Failure to Conduct Thorough Abuse Investigations
Penalty
Summary
The facility failed to conduct thorough investigations into multiple incidents of potential resident-to-resident abuse, as required by its own policy on the prevention of abuse, neglect, mistreatment, or misappropriation of property. In several cases, the investigations did not include interviews with all residents involved or potentially affected, nor did they consistently gather statements from all relevant staff or witnesses.
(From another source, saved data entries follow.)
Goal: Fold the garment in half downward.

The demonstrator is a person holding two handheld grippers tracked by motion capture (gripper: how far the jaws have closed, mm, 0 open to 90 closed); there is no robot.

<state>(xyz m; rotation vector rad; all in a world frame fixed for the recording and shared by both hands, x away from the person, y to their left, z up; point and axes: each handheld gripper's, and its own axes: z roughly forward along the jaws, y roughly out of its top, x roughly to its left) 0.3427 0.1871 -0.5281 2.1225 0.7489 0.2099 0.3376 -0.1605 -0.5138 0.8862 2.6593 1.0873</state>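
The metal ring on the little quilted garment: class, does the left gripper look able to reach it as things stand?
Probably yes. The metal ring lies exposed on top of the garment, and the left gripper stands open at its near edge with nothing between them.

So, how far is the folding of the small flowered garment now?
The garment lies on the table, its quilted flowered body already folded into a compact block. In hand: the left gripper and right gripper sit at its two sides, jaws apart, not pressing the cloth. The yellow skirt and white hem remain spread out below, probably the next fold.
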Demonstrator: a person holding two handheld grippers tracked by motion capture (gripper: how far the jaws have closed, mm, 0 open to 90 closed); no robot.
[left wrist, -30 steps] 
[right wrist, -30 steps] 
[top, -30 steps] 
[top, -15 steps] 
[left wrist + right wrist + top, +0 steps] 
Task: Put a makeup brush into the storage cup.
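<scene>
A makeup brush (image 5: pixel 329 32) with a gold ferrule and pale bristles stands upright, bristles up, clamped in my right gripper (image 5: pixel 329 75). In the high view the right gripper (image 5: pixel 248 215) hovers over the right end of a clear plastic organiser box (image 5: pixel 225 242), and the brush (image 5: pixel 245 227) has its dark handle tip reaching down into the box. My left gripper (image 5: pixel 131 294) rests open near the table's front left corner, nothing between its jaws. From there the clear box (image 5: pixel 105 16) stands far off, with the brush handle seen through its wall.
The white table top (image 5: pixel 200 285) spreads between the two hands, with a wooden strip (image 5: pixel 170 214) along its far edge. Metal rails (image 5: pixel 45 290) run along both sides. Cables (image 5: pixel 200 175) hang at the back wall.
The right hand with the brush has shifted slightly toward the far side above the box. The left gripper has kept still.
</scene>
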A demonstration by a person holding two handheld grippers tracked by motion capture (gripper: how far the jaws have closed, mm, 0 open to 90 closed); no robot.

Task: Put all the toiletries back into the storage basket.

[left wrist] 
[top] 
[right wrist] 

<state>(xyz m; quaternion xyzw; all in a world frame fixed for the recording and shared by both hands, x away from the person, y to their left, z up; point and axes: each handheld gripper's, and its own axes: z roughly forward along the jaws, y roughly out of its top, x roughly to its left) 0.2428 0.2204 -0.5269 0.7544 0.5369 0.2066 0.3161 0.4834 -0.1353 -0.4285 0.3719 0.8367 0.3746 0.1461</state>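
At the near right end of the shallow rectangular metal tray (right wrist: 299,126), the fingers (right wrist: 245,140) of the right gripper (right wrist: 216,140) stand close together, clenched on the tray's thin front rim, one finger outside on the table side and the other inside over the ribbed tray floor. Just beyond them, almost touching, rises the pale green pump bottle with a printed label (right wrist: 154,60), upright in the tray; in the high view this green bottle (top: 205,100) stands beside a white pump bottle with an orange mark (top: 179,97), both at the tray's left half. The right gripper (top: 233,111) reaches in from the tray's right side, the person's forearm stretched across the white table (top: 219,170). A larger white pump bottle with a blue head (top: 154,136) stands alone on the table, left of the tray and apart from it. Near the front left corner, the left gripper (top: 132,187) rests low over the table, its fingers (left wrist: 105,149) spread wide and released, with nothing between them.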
For example, in an incident involving two residents observed kissing, the investigation was limited to notifying responsible parties and providing staff education, but did not include interviews with the residents involved. In another incident, a resident with severe dementia made contact with another cognitively impaired resident using a plastic utensil, resulting in a skin tear. Although the incident was reported to the governing agency, the investigation did not include interviews with the residents involved. Similarly, in a case where a resident was observed placing his hand on another resident's upper thigh, the investigation only included statements from the alleged perpetrator, a staff witness, and several CNAs, but did not include interviews with other residents to determine if they felt safe or had experienced similar incidents. Additionally, in a case of alleged inappropriate verbal comments and boundary violations, the investigation was limited to interviews with the two residents directly involved, one CNA, and the maintenance director, with no further inquiry into whether other residents or staff had observed similar behavior or felt at risk. Interviews with the facility administrator revealed a lack of awareness regarding the need to interview all potentially affected residents and staff during abuse investigations, contributing to incomplete investigative processes.